She felt nothing. This city was dead. As dead as the era that spawned it, dead as its founders.

Walking slowly, Jennifer Sparks began to search the dust-caked streets of Ith-Ur.

Shen Li-Min spiraled up, wings beating in the still air. Without updrafts and natural wind currents, her muscles had to strain to keep aloft. Her eyesight, sharper than any human's or animal's, scanned the streets.

She shivered slightly, hearing no sounds other than the beating of her wings and the noises of her teammates in the streets. Swift swooped down, twisting through narrow alleyways, past doorways still covered with woven cloth.
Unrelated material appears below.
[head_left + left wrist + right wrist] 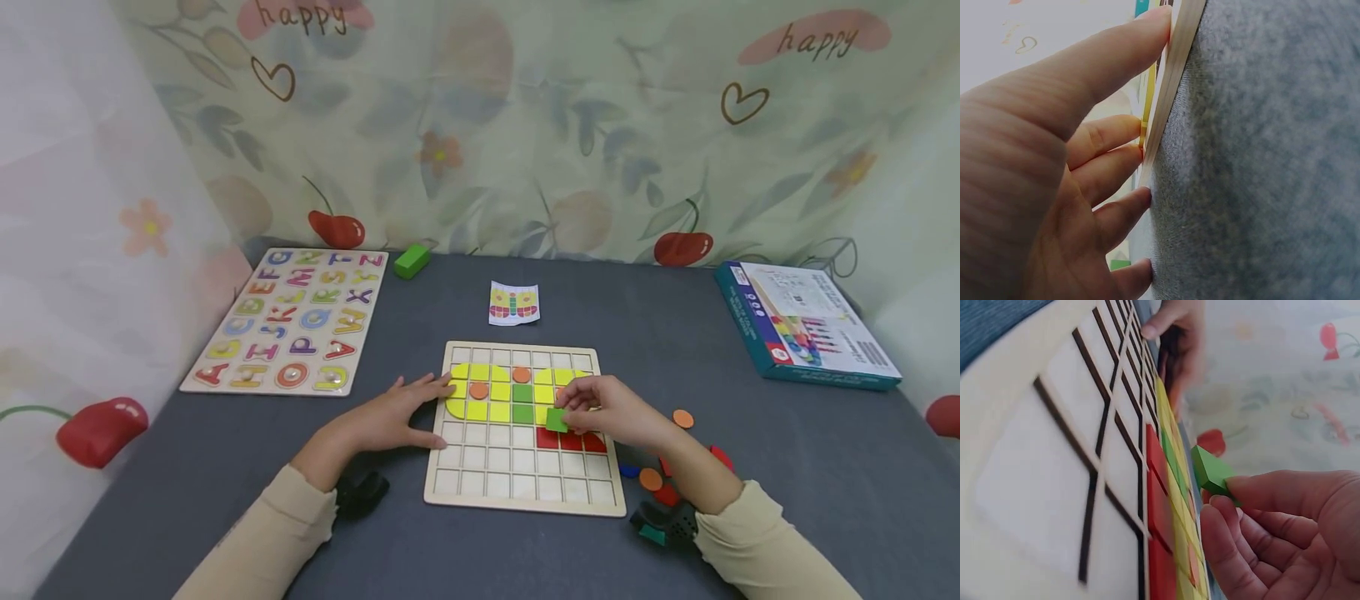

Alighting on a ledge, she peered inside one of the sandstone-and-wood buildings. Adobe bowls sat stacked on hardwood counters, rough-hewn furniture was arranged neatly along the walls. In a basin, water pooled, reflecting Shen's curious face. Tentatively, she dipped her fingers in the water, bringing them to her mouth.

"It's still fresh..." she murmured. The water was pure, no traces of chemicals or bacteria present in even "purified" water.

~Shen to Jenny~ she called.

~Yes?~ Jenny's mind-voice sounded weary.

~Relay this to the others. I don't think there's anything living here, anything at all.~ She knocked her knuckles on the wood, finding it hard and unyielding. ~Even the wood is petrified, inorganic. Nothing's decayed, nothing's corroded. It's like this entire city has been frozen in time.~

~Doctor here.~ his voice reverberated inside Swift's skull. ~Have you noticed something else missing? There are no signs of the people. Over five thousand people lived in Ith-Ur, with thousands more traveling through each day. We have seen no corpses, no bodies, not even bones.~

Swift calmed herself. The entire city around here seemed out-of-focus, though not in any way she could describe. No smells. No sounds. Nothing alive. As if the fundamental laws of entropy had suddenly ceased to exist. Everything was frozen, unchanging.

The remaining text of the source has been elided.